A June ruling in Italy's gateway city cuts through the legal knot that trapped a Nigerian migrant's winnings.

Elena Marcheggiani322 wordsEdition20Friday, 19 June 2026 — Edition № 20

On June 4, a court in Ancona issued an unusual ruling: it granted a residence permit to Imagbe Ehizomwengie, a Nigerian migrant who had won €500,000 on an Italian scratch card but could not collect the money because he lacked legal status or a bank account. According to Ynetnews, the Ancona ruling clears the way for him to claim the prize, cutting through a legal impasse that had trapped his winnings since the draw.

The case exposed a peculiar gap in Italy's migrant law. A lottery win is a financial asset, but claiming it requires the legal infrastructure that residency and banking access provide. Without a residence permit, Ehizomwengie could not open an account to receive the funds; without an account, he could not prove he could legally hold the money. The court's decision to grant temporary residency specifically to resolve the claim sidesteps the question of whether Italy's immigration rules should have accommodated such a case in the first place.

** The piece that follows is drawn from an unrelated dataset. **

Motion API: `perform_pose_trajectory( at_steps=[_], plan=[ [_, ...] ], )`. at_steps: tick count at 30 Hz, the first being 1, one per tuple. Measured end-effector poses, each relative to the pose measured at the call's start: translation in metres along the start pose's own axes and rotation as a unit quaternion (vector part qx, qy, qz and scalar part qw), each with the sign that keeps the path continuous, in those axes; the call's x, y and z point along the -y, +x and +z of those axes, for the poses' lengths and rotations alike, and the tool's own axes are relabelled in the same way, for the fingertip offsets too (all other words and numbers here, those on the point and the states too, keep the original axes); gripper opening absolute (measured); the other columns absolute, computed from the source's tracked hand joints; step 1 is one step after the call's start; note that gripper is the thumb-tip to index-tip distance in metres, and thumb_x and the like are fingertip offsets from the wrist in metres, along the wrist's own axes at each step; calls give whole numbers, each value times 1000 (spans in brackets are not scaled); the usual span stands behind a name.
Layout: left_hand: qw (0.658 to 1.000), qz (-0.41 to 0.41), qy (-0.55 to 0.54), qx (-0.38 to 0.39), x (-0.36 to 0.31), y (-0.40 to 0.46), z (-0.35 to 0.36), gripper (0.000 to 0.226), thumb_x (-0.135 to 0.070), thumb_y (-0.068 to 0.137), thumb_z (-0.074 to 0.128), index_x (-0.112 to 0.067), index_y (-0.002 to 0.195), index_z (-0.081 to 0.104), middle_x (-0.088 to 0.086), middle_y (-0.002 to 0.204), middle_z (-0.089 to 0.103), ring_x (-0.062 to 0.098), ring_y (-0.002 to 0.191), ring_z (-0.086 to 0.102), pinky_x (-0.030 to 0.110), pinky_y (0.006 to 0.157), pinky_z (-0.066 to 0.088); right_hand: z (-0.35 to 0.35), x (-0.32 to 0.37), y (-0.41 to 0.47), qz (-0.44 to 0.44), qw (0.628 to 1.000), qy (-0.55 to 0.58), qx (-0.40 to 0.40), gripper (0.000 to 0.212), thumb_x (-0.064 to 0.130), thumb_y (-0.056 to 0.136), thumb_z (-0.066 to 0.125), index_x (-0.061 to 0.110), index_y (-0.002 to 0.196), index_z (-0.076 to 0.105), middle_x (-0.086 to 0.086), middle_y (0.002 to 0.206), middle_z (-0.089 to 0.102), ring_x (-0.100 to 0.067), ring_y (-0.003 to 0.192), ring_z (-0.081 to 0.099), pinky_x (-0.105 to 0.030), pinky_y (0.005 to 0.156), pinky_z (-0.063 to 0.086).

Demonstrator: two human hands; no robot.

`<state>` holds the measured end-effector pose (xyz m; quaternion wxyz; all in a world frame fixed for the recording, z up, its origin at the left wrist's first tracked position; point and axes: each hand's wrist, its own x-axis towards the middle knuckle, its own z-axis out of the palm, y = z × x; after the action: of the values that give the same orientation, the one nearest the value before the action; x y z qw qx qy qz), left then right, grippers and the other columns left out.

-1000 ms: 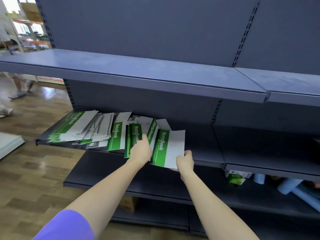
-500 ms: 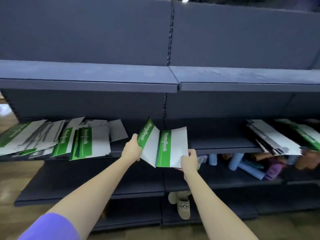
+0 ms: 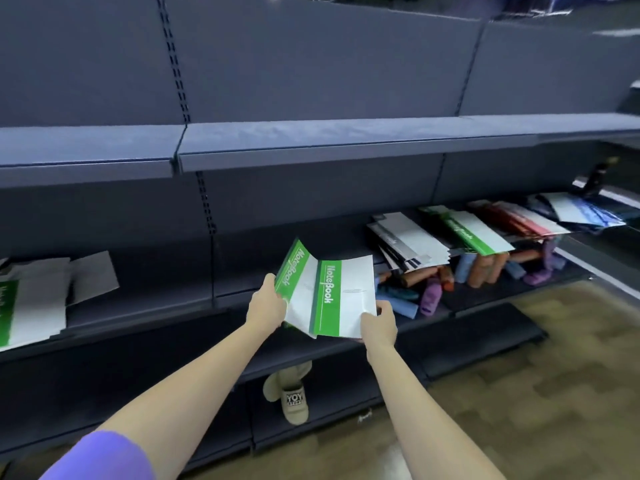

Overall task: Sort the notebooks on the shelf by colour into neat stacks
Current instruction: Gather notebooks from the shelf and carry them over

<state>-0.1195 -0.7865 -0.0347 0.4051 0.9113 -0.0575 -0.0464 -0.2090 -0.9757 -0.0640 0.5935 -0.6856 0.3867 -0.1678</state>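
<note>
Now the left hand (image 3: 266, 306) and right hand (image 3: 379, 320) each grasp green notebooks (image 3: 329, 296) in front of the shelf (image 3: 145, 306). They look thin, light, bendy; holding near edges seems best.

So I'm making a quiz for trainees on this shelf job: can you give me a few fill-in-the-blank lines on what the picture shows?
1. Both hands hold notebooks with a ____ stripe: the left hand one notebook, the right hand another.
2. The word printed on the stripe is ____.
3. The shoe shows under the ____ shelf.
4. The green stack on the right lies between a grey stack and a ____ one.

Missing words: green; NoteBook; bottom; red
</note>
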Motion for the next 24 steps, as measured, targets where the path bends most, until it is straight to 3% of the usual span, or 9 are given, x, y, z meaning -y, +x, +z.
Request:
perform_pose_trajectory(
  at_steps=[4, 8, 13, 16, 18, 20, 24],
  plan=[
    [999, 30, -18, -9, -38, 10, 33, 17, -6, 93, 35, -17, 99, 46, 7, 85, 61, 27, 62, 57, 49, 57, 54, -36, -4, 31, -14, 1000, -11, -22, 27, 5, 91, 45, 22, 109, 55, -3, 101, 61, -23, 86, 56, -33, 64, 42],
    [998, 58, -20, -8, -76, 32, 62, 14, -8, 94, 35, -15, 100, 46, 7, 89, 62, 30, 74, 62, 48, 64, 54, -56, -3, 66, -8, 998, 23, -50, 29, 8, 92, 48, 25, 114, 55, -5, 111, 62, -25, 93, 58, -45, 78, 56],
    [996, 84, -32, 24, -126, 85, 116, 9, -12, 96, 36, -15, 100, 43, 11, 89, 61, 30, 74, 60, 44, 62, 52, -88, 12, 123, -8, 994, 71, -82, 32, 7, 93, 50, 22, 119, 57, -1, 109, 58, -17, 86, 59, -35, 53, 60],
    [992, 104, -61, 48, -157, 118, 151, 7, -16, 96, 36, -17, 94, 43, 11, 86, 62, 33, 73, 62, 48, 64, 56, -109, 29, 167, -10, 994, 43, -102, 31, 10, 91, 50, 31, 113, 56, -1, 108, 60, -24, 94, 60, -45, 65, 63],
    [990, 120, -45, 64, -179, 137, 173, 7, -13, 98, 37, -12, 94, 43, 12, 87, 61, 29, 71, 58, 40, 62, 47, -123, 41, 198, -16, 993, 5, -117, 31, 14, 88, 51, 34, 110, 57, -1, 108, 63, -26, 99, 60, -49, 76, 60],
    [989, 128, -28, 70, -199, 154, 195, 6, -10, 98, 37, -10, 97, 43, 12, 88, 60, 29, 73, 56, 37, 62, 42, -136, 52, 228, -19, 991, -30, -130, 32, 11, 89, 51, 28, 115, 59, 0, 106, 61, -26, 99, 58, -45, 83, 56],
    [987, 141, 10, 81, -231, 186, 232, 14, -5, 95, 40, -10, 107, 43, 12, 93, 57, 34, 83, 58, 39, 68, 46, -162, 60, 280, -21, 986, -41, -161, 32, 8, 90, 51, 20, 119, 57, -1, 107, 60, -23, 95, 55, -33, 77, 46]
  ],
)
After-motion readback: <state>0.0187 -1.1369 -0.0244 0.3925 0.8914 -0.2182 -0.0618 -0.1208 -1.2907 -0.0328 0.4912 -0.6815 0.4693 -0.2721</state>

For Ancona, a city that processes much of Italy's Mediterranean migration, the ruling reflects the practical friction between Italy's formal immigration framework and the informal realities of migrant life. The court's pragmatism—granting status to solve a concrete problem—suggests that local judges are willing to navigate around rules that produce absurd outcomes. Whether the ruling signals a broader shift in how Ancona's courts handle migrant claims, or remains an isolated instance, is unclear.